Dovrei impiegare un’interpretazione su quest’estate?  Immaginerò una conclusione. Era l’estate dentro un’estate: un mis en abyme che ha balzato giù dalla pagina d’un dramma. Potrebbe essere chiamato un risveglio perso in un mondo senza una verità. Dirò che, all’interno c’è la lezione e l’aspirazione. Dirò che la Sicilia è nel tutte e dio centro nella mia vita vissuta e il dramma scritto. La Sicilia è le scale, mio auto-governo. Ma imparo quotidianamente che non c’è un significato vero. Vedo che i simboli, simboli come le scale, sono sole stampelle contra post-modernismo. O umani, abbiamo un’immaginazione sia meravigliosa sia terribile! Come categorizziamo. Come sogniamo. Sognerò in silenzio, aspettando per un’altra estate.

Corpi senza fine,

o Una meditazione sulla esistenza d’un dio

I

Vivo sul corpo d’un altro. Nuoto negli occhi quando il corpo piange. Ogni lacrima salata è mio mare. Ogni palpebra, una costa. Ogni battito di ciglia, una notte.

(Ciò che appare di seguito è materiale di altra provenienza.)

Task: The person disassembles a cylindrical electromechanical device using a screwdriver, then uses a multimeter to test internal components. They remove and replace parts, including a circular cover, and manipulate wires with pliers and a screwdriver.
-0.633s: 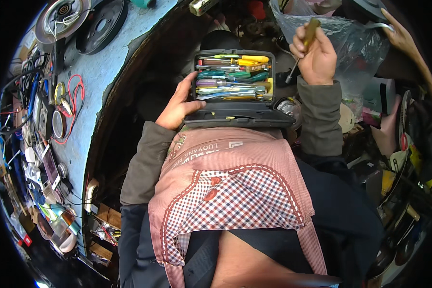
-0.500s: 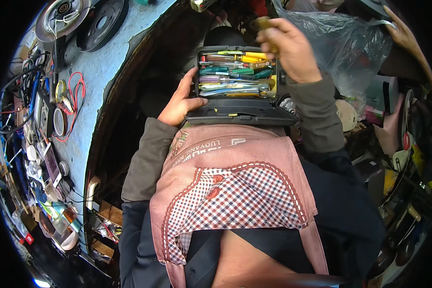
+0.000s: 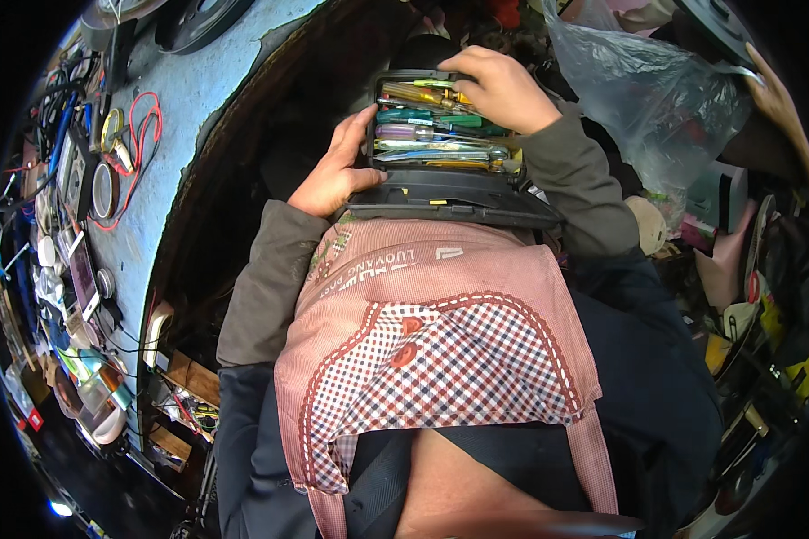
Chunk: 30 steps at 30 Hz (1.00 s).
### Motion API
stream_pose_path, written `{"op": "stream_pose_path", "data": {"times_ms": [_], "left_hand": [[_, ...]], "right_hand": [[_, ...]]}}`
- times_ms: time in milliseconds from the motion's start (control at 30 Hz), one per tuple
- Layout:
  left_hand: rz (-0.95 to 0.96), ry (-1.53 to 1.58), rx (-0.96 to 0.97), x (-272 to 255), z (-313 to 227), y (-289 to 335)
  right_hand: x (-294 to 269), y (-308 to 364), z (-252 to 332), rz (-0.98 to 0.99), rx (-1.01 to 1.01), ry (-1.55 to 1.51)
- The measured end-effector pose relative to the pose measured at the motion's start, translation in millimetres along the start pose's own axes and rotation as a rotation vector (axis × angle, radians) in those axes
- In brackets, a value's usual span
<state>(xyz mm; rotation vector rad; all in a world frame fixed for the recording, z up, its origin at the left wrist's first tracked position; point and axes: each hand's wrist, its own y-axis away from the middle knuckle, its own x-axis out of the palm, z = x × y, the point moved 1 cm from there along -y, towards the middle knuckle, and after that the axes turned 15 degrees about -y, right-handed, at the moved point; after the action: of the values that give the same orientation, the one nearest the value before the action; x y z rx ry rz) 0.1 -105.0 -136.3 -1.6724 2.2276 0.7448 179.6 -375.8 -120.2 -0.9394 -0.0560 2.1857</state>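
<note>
An open black plastic case (image 3: 458,199) rests on my lap, its lid folded toward me. Slim tools with green, purple, yellow and clear handles (image 3: 404,132) lie side by side inside. An amber-handled tool (image 3: 420,93) lies across the far rows, slightly askew. My left hand (image 3: 337,171) grips the case's left side, thumb over the near edge and fingers along the wall. Over the far right corner, my right hand (image 3: 503,90) has its fingers bent at the far rim and over the yellow handles. What lies under its fingertips is hidden.
At left, a blue worktable (image 3: 198,81) carries red wire (image 3: 157,112), a phone (image 3: 84,278), cables and small parts. Clear plastic sheeting (image 3: 638,90) hangs at the upper right, with another hand (image 3: 777,108) beyond it. Mixed clutter fills the right side.
My right hand came down from above the case's far right corner, where it held a brownish-yellow piece, to the tools. An amber-handled tool now lies across the far rows. My left hand keeps its hold.
</note>
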Motion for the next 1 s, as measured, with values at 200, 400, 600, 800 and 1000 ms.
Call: {"op": "stream_pose_path", "data": {"times_ms": [200, 400, 600, 800, 1000], "left_hand": [[0.002, -0.627, 0.14, -21, -32, -22], [0.012, -1.116, 0.491, 6, -42, -61], [0.074, -1.171, 0.482, 20, -32, -59], [0.087, -1.169, 0.447, 22, -29, -56], [0.104, -1.181, 0.44, 21, -22, -58]], "right_hand": [[-26, 53, 20, -0.045, 0.176, -0.175], [-33, 88, 45, 0.193, 0.222, 0.076], [-41, 95, 40, 0.209, 0.299, 0.204], [-15, 101, 36, 0.222, 0.177, 0.544], [-29, 91, 31, 0.188, 0.318, 0.283]]}}
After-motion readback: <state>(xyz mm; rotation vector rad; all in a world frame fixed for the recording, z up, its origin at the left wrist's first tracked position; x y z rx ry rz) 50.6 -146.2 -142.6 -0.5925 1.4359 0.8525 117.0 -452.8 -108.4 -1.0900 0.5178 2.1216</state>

Quest’acqua salata distorce. Nuoto e distorce la pelle. Gioco con le rughe dopo io sono uscita dal liquido. Poi, in questa solitudine, penso che il corpo mi osservi.

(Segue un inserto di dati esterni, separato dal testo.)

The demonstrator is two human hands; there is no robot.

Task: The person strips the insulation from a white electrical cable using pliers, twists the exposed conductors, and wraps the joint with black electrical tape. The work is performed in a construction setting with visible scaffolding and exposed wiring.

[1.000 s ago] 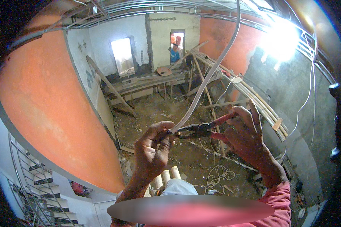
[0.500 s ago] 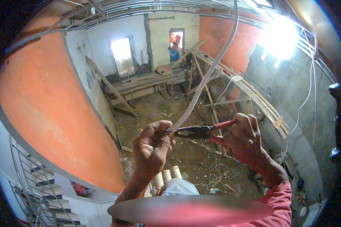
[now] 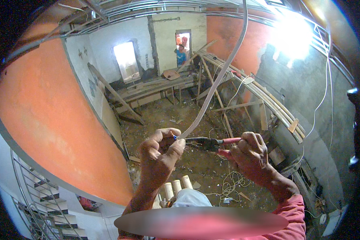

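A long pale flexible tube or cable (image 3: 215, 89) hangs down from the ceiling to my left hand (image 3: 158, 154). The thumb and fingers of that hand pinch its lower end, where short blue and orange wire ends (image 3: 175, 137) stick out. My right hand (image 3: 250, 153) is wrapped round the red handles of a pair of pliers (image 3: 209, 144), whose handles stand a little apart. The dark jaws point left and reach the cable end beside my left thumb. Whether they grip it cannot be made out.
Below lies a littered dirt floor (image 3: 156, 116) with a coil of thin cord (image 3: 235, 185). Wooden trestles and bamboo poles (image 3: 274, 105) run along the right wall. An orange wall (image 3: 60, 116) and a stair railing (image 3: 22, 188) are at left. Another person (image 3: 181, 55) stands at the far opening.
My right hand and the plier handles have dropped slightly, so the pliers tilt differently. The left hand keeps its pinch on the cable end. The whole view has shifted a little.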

Mi siedo sul naso arcuato per guardare gli occhi penetranti. Nelle iridi celesti, mi perdo. Medito nei circoli imperfetti fino a due occhi diventano uno, pietoso e puro.

Lo vedo. C’è significato. Il suolo vibra mentre i peli che, come l’erba, fanno il solletico. Gli alberi flettono, come nostre dita. Il fiume gorgoglia.

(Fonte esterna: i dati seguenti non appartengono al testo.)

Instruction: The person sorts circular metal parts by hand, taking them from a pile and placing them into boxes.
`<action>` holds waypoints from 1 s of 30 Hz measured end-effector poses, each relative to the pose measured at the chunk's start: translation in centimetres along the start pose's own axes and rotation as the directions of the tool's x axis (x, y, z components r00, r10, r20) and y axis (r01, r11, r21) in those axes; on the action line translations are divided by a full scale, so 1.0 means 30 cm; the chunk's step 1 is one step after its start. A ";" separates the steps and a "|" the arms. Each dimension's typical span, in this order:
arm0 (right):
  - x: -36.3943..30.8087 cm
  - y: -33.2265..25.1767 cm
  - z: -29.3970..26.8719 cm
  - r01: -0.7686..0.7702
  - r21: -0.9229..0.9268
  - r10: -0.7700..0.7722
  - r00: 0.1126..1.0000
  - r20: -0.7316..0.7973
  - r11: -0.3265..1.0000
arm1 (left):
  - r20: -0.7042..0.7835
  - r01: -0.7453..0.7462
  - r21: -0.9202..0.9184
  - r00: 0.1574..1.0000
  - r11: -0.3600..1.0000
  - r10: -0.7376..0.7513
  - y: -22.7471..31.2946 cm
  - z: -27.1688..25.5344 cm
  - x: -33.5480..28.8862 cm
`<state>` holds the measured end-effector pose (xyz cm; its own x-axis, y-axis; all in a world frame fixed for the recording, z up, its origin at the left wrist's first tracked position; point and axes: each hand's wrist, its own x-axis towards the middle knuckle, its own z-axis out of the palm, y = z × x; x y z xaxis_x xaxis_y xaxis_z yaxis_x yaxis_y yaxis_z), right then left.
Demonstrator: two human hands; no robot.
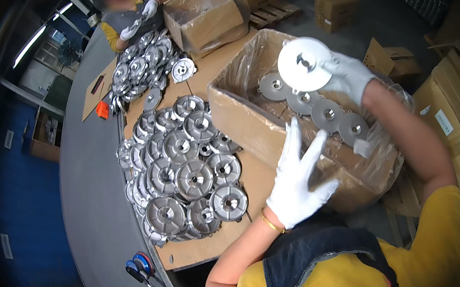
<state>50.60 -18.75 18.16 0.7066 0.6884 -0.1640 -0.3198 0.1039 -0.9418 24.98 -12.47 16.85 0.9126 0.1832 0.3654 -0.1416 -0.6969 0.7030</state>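
Note:
My right hand (350,76), in a pale glove, grips a round metal disc cover (313,76) by its right edge. The disc's bright face has a small dark opening in the middle, and it is held above a cardboard box (244,121) lined with clear plastic. Several grey disc covers (327,114) lie in a row inside the box. White-gloved and empty, my left hand (299,184) has its fingers spread over the box's near wall. To its left, a pile of ribbed metal disc covers (188,174) is stacked on the cardboard-covered table.
Across the table a person (136,14) in white gloves handles a part beside another heap of discs (143,65) and a second lined box (203,17). An air sander (140,265) with a hose lies at the table's lower left. Cartons (449,128) stand to the right.

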 end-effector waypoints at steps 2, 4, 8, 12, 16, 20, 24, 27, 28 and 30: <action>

Il corpo sbatte le palpebre. Il trance ipnotico è rotto. Noi diventa io. Riconosco me stessa, un corpo riflesso, negli occhi. Sono ancora sola.

II

A volte lei è un uomo; a volte lui è una donna. Sul corpo da lei, faccio una casa dietro un orecchio. Immagino che lei ascolti sempre quando sono vicino. Immagino che interceda a favore di me.

Ogni poro è una fondazione. Tra lo spazio dove capelli, castani e tratti, finiscono e la piega comincia, la pelle non suda. Qui mi sgranchisco le gambe tra due follicoli piliferi e penso.

C’era un periodo, prima di quello mi ricordo, in cui non avevo questa forma o questa faccia? La labbra sottile e screpolata scosta, e nell’alito potrebbe essere una risposta. Io ho avuto sempre dieci diti del piede?

Il mignolo, deforme, punta verso il dito alluce. Al(la) luce: come io, deforme e minuscola, ammiro il corpo che mi dà tale luce. Ma, qualche volte, vedo che lei ha anche le ombre sul corpo. Distolgo il mio sguardo dalla tenebre.

Ci sono cose che non dovremmo vedere. Se fosse altra fonte dove nasce la luce, direi che questo mondo è troppo grande o che io sono troppo piccola?

III

La pelle dell’abisso tra mio dito indice e pollice si squama e io sputo sullo spazio, pensando, come una speranza, che io potrei essere un corpo dove qualcuno vive, dove qualcuno nuota nei miei occhi e costruisce una casa nel mio ombelico. E sorrido e abbraccio il suolo. Immagino che il corpo mi conosca. Lo immagino, questo regresso infinito.